Tak się akurat zdarzyło, że przed wylotem do Chile obejrzałam odcinek „Katastrofy w przestworzach”. Opowiadał ono rozbiciu się samolotu urugwajskich linii lotniczych w Andach i próbie przetrwania rozbitków.
Nasze lądowanie przewidziane było ok g. 10:00. O tej porze słońce cudnie rozświetla na czerwono łyse zbocza majestatycznych And. Z komputerów pokładowych zorientowałam się, że lecimy korytarzem równolegle do łańcucha górskiego na wysokości ok. 8 tysięcy metrów. Niebo było tak przejrzyste, że każda krawędź poszarpanej ziemi pod nami zdawała się przypominać ostrze noża. Kolory i szpiczaste szczyty zapierały dech w piersiach.
Sygnał zapięcia pasów. Informacja o przygotowaniu się do lądowania.
Zesztywniałam…
Parametry rzeczywiście wskazywały obniżanie wysokości lotu samolotem. Siedząc na samym końcu samolotu miałam wrażenie, że zaraz ogon zahaczy o któryś w wystających szczytów. Serce zaczęło mi mocniej bić. Przypomniały mi się kadry z filmu „Katastrofy w przestworzach” i myśl – Dobrze, że nie jest zima tak jak wtedy. Jak się rozbijemy to nie zamarznę”.
Powiedziałam Markowi o swoich przemyśleniach, a on tylko furknął – Nie wywołuj wilka z lasu! Jeszcze bardziej zaczęłam się denerwować.
Zniżyliśmy się już na tyle, że szczyty górowały nad nami. Jeszcze dokładniej przyglądałam się ognistoczerwonym formacjom, by pochłonąć ich majestat… jeszcze bardziej byłam spięta w fotelu i bardziej poddenerwowana.

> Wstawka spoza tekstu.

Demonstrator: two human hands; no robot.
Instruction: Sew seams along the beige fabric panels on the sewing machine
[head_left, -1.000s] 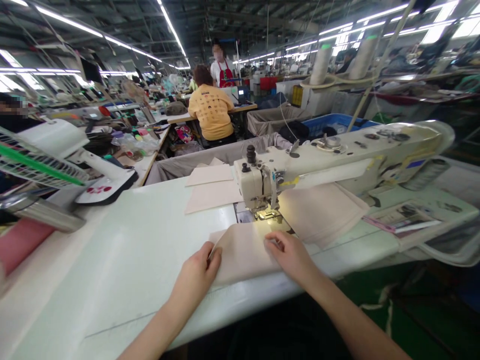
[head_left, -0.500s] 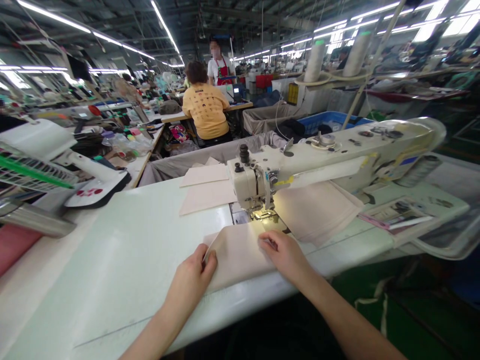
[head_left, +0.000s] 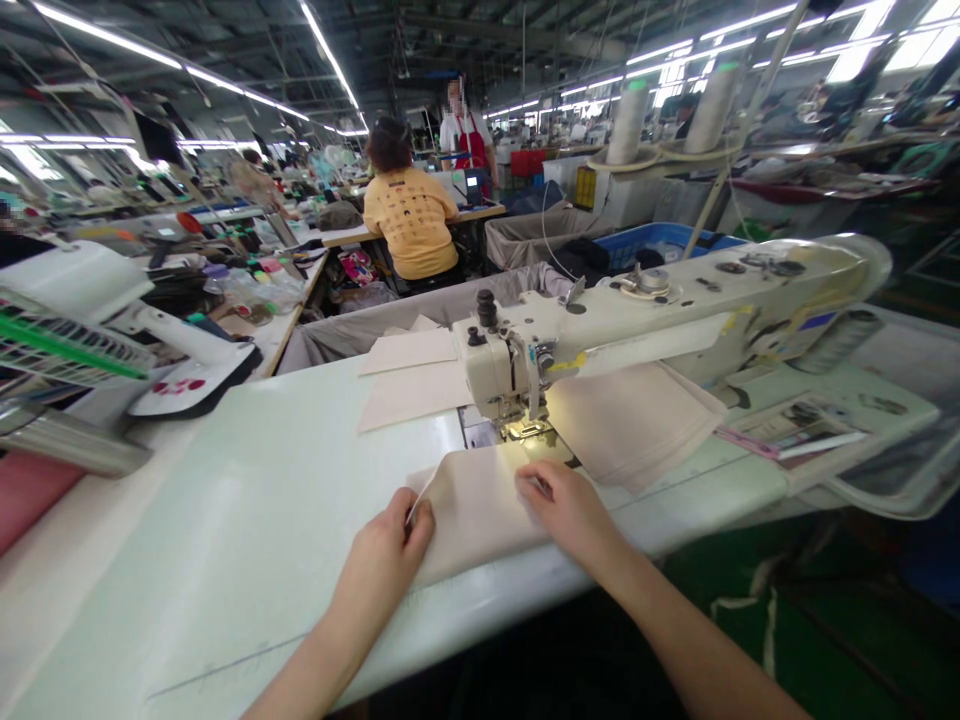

Ostatecznie oczywiście taka moja reakcja była niepotrzebna. Pilot był znakomicie wyszkolony i każde wzniesienie znał doskonale. Mądrzy Indianie z Ameryki Południowej już kilka tysięcy wieków temu tak usytuowali Santiago de Chile by Andy stanowiły naturalną ochronę przed nieprzyjaciółmi ale również były przyjemnością dla oka podczas codziennego mieszkania w tym mieście.